| THE PROBLEM |
In the entries below, count the lines that include the word "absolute" and reply with the number alone.

| STORED DATA |
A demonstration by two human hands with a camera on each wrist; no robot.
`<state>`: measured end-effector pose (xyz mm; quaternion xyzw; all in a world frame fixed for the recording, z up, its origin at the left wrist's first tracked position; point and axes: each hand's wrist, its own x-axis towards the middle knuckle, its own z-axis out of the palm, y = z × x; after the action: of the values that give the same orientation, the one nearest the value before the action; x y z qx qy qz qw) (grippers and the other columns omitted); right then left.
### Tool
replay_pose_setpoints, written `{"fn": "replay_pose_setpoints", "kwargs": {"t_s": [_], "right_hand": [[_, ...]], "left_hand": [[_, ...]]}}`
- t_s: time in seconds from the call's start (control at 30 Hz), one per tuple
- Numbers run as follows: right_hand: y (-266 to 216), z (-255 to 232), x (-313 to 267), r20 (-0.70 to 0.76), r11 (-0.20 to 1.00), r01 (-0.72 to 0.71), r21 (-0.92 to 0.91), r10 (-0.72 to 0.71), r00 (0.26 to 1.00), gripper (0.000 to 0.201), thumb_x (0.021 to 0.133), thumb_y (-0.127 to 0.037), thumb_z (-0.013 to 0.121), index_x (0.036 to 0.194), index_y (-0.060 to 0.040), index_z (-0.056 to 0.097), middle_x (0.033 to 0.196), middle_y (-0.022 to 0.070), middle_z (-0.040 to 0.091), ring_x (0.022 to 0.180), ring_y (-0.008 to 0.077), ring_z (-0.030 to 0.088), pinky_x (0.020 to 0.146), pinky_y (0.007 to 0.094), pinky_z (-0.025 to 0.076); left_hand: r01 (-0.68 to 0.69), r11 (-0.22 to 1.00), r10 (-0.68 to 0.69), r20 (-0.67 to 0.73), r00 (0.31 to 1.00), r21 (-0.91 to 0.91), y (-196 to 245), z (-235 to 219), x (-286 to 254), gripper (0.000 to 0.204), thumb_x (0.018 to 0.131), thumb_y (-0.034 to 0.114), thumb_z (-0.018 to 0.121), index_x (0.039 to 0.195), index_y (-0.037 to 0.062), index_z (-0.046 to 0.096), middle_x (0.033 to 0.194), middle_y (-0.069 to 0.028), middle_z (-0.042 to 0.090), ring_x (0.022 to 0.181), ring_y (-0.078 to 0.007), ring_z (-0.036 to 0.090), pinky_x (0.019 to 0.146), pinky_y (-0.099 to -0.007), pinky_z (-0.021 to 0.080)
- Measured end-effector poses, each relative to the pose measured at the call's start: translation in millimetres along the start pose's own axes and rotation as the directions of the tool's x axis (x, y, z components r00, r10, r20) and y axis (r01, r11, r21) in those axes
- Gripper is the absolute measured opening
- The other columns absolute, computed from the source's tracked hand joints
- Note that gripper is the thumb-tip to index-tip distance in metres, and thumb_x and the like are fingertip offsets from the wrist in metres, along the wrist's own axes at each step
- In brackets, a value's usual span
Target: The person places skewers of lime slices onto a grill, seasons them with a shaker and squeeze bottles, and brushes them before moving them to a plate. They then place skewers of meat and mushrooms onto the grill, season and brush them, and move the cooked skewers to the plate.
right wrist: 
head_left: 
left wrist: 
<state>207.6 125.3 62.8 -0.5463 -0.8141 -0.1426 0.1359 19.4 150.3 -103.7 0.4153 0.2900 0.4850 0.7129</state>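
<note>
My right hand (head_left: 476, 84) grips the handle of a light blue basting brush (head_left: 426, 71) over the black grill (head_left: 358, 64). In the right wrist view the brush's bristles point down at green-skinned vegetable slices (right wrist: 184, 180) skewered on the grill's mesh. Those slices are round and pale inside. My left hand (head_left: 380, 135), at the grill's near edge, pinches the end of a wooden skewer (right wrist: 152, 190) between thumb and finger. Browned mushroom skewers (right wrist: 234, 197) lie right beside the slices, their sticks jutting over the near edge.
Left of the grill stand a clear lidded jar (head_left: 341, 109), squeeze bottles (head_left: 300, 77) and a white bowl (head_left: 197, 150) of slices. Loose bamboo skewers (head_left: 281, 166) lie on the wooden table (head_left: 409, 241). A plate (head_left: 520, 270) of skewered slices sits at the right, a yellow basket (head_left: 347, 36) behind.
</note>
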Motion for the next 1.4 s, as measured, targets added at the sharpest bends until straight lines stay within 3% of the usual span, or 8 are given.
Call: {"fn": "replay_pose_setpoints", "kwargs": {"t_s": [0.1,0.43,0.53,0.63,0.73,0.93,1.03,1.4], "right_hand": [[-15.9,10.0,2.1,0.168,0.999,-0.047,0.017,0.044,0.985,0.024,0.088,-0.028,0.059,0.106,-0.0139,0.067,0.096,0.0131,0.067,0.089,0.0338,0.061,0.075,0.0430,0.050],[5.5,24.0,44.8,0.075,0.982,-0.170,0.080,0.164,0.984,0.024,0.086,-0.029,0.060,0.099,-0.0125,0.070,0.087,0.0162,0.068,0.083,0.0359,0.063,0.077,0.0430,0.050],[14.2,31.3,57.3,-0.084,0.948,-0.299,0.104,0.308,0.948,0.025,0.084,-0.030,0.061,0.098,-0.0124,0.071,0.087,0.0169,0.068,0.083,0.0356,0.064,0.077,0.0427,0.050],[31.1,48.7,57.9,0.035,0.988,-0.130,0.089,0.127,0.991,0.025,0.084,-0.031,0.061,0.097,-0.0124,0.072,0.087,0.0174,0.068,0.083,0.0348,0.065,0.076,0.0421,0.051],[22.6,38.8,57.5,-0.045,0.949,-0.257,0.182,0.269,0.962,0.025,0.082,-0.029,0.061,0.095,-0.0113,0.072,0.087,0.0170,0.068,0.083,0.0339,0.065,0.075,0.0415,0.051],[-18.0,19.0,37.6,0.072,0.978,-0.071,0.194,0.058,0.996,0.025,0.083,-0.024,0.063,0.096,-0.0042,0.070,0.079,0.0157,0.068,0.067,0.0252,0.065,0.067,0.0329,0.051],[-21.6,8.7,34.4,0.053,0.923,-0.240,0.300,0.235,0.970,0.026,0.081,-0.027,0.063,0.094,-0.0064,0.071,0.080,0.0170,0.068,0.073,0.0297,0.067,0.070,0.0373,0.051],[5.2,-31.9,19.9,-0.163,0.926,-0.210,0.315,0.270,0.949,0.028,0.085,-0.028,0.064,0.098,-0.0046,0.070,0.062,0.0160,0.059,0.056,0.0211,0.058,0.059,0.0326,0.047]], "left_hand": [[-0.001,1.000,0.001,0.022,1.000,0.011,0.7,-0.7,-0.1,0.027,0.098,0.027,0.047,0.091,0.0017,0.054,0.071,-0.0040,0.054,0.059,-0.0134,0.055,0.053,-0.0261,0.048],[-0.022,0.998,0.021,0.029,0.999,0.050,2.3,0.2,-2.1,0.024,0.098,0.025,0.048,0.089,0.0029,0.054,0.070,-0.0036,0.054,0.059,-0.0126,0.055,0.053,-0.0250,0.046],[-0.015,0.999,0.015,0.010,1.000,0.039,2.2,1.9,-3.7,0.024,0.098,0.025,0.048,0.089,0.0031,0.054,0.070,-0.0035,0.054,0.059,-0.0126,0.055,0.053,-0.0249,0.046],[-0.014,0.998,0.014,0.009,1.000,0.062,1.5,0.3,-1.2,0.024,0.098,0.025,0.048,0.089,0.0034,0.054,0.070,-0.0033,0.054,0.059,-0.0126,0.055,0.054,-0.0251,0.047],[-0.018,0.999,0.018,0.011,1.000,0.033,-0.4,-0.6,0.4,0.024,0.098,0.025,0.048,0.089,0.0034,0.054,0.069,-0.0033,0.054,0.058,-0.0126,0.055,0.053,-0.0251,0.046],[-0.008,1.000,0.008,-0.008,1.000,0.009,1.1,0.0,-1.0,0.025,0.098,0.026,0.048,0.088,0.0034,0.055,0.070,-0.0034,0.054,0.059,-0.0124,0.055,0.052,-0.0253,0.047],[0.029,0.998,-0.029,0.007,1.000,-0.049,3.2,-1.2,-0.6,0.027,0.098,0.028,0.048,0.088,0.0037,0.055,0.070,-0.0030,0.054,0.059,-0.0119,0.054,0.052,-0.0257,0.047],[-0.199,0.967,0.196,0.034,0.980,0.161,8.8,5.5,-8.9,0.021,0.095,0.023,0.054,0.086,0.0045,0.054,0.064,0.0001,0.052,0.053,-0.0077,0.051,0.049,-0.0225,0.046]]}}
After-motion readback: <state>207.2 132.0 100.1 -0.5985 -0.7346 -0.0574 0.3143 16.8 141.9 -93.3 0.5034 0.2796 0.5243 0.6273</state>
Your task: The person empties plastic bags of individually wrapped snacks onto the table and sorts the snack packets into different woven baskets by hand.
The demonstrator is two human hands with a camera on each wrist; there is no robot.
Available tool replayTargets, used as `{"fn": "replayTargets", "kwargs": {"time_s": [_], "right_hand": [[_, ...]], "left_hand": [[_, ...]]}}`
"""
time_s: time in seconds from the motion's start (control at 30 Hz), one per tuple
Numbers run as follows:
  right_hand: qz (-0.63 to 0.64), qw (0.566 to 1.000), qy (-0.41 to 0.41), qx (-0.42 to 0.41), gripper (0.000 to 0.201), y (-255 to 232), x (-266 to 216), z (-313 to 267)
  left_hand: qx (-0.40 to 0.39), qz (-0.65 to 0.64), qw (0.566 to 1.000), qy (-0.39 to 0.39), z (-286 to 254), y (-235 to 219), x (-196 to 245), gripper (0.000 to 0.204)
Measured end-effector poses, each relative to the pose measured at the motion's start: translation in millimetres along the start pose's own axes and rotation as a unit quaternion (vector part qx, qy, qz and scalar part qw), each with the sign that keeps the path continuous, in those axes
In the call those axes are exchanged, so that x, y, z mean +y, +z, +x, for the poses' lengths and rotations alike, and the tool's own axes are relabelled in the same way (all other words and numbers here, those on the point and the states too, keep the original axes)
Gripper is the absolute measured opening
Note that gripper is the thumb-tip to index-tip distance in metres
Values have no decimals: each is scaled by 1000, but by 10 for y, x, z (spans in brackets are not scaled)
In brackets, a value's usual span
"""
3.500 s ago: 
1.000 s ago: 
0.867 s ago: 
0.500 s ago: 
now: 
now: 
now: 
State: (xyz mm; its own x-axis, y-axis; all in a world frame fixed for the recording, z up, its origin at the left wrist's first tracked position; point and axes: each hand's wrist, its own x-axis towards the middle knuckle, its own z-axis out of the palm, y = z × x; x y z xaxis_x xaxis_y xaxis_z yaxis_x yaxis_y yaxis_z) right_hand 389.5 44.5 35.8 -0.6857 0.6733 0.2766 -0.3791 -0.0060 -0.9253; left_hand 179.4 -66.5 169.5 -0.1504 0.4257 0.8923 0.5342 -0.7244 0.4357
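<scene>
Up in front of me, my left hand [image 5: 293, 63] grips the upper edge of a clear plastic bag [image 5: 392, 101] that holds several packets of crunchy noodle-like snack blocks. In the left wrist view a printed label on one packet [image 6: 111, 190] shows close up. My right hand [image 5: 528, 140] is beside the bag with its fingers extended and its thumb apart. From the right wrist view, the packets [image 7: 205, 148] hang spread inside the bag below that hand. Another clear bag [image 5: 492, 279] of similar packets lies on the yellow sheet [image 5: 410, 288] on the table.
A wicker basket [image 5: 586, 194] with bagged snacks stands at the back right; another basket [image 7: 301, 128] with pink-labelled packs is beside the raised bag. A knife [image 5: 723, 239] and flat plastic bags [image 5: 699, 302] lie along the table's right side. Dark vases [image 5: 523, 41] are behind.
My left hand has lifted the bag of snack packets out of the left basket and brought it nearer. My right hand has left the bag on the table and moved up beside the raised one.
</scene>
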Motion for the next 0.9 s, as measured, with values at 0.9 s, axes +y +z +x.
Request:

| WRITTEN ANSWER |
3